→ **Available records**:
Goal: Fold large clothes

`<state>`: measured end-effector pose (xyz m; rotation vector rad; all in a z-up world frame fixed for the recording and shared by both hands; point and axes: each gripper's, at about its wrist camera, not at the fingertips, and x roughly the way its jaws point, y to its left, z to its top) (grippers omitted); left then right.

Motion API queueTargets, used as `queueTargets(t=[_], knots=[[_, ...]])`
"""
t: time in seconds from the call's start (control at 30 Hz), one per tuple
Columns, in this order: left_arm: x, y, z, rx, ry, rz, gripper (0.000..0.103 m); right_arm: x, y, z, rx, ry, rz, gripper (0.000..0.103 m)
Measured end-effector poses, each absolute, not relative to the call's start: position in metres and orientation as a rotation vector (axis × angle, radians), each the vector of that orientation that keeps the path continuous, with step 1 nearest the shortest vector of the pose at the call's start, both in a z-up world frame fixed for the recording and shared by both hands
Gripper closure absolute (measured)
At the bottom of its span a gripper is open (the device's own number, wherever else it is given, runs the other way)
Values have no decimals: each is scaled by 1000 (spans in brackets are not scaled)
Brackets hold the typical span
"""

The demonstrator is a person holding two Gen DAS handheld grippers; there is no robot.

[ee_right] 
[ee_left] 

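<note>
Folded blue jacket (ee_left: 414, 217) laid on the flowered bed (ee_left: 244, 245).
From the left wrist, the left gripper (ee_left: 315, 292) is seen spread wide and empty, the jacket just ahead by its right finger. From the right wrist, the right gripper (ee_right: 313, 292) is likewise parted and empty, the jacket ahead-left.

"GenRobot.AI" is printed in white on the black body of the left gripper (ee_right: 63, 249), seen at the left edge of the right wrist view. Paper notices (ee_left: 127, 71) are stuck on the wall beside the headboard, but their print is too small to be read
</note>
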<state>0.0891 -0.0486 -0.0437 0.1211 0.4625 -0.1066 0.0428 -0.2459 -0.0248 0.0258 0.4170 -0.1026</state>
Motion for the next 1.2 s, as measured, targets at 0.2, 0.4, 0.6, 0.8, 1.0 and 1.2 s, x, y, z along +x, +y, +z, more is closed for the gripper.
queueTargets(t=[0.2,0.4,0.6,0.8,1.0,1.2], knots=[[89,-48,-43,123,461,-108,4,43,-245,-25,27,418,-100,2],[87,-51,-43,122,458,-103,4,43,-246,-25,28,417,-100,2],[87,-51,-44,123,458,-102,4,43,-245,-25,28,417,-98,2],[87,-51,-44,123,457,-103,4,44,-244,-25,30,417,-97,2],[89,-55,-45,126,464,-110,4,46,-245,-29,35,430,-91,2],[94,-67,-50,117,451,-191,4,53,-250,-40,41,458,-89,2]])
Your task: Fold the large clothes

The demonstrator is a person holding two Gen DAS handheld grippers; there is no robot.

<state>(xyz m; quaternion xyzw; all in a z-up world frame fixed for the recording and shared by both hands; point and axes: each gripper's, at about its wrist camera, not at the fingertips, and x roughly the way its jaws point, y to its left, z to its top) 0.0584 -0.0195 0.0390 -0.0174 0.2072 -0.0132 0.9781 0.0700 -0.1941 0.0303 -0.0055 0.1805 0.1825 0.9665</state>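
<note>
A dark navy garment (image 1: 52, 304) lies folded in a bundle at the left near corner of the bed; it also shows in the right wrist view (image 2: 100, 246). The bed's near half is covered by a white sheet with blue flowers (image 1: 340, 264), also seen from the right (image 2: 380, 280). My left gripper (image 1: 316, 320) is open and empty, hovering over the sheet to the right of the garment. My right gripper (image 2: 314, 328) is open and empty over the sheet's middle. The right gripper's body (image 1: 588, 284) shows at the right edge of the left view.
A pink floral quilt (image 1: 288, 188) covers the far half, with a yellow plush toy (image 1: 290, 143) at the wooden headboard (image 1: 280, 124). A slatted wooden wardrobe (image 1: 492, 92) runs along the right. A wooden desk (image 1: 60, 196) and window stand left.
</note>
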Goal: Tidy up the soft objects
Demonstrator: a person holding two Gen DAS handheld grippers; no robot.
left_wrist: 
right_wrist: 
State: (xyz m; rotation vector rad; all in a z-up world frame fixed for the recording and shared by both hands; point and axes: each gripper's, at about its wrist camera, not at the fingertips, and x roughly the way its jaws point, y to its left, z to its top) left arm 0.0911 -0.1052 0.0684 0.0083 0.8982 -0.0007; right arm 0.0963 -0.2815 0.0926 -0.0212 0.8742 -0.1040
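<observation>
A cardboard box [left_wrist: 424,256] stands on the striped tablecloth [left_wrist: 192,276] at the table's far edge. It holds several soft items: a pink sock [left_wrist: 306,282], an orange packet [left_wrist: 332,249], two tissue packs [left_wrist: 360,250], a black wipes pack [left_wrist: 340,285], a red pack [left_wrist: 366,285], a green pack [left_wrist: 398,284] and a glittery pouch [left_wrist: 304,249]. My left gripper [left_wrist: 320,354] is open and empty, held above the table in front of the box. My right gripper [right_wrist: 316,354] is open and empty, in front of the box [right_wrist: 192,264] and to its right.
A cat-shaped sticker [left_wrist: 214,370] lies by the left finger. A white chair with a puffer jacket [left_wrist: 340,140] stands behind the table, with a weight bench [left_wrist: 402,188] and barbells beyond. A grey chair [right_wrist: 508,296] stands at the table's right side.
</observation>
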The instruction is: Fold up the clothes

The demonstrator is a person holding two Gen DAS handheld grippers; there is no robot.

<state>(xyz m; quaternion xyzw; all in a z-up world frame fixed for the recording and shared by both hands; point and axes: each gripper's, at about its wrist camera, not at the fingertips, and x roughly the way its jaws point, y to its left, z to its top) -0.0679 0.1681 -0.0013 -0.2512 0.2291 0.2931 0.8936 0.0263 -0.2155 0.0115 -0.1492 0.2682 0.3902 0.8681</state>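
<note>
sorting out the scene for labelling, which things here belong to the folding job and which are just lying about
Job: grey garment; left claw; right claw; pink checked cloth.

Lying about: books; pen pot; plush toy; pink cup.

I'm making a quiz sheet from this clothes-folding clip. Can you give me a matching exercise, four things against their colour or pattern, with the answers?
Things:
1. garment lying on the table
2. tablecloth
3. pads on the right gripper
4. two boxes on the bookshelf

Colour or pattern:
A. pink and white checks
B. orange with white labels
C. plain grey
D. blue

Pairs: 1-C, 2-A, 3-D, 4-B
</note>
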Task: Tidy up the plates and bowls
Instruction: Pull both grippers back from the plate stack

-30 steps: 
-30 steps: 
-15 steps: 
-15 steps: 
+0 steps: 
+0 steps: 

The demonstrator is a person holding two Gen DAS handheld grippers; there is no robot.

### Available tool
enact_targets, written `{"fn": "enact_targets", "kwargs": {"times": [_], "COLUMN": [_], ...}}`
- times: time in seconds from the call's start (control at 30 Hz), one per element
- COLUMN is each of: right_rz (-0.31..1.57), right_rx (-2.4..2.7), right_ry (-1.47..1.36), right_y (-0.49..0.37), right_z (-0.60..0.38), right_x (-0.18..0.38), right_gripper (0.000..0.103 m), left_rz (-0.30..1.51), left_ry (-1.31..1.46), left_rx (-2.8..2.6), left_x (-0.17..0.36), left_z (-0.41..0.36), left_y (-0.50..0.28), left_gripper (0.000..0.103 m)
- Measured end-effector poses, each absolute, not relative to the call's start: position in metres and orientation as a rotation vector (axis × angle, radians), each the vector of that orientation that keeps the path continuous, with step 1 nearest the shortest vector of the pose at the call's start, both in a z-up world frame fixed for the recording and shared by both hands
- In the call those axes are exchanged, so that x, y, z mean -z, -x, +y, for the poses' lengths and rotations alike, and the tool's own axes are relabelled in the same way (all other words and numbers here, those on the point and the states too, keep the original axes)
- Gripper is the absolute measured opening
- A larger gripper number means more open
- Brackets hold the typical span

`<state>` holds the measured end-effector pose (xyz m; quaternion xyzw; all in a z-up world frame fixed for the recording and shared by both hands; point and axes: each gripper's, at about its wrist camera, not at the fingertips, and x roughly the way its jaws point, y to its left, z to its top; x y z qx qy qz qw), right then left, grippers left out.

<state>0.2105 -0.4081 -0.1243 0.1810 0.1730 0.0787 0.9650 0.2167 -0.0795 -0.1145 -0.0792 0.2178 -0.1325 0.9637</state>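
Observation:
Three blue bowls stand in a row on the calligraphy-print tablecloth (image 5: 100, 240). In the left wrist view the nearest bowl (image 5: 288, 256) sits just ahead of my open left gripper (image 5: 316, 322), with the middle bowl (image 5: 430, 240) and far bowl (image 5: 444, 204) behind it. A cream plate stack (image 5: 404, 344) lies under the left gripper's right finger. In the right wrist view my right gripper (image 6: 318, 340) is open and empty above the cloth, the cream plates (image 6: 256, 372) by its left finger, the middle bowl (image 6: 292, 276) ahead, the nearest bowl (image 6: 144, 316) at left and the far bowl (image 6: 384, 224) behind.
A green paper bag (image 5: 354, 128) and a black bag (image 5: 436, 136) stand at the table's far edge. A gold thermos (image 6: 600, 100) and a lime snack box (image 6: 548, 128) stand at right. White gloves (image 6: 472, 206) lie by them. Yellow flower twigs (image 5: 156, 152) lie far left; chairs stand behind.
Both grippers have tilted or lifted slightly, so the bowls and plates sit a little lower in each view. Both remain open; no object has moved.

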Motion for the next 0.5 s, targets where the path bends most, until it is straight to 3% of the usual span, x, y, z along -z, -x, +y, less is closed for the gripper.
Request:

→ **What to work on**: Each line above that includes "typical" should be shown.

→ **Result**:
Brackets hold the typical span
- Brackets hold the typical span

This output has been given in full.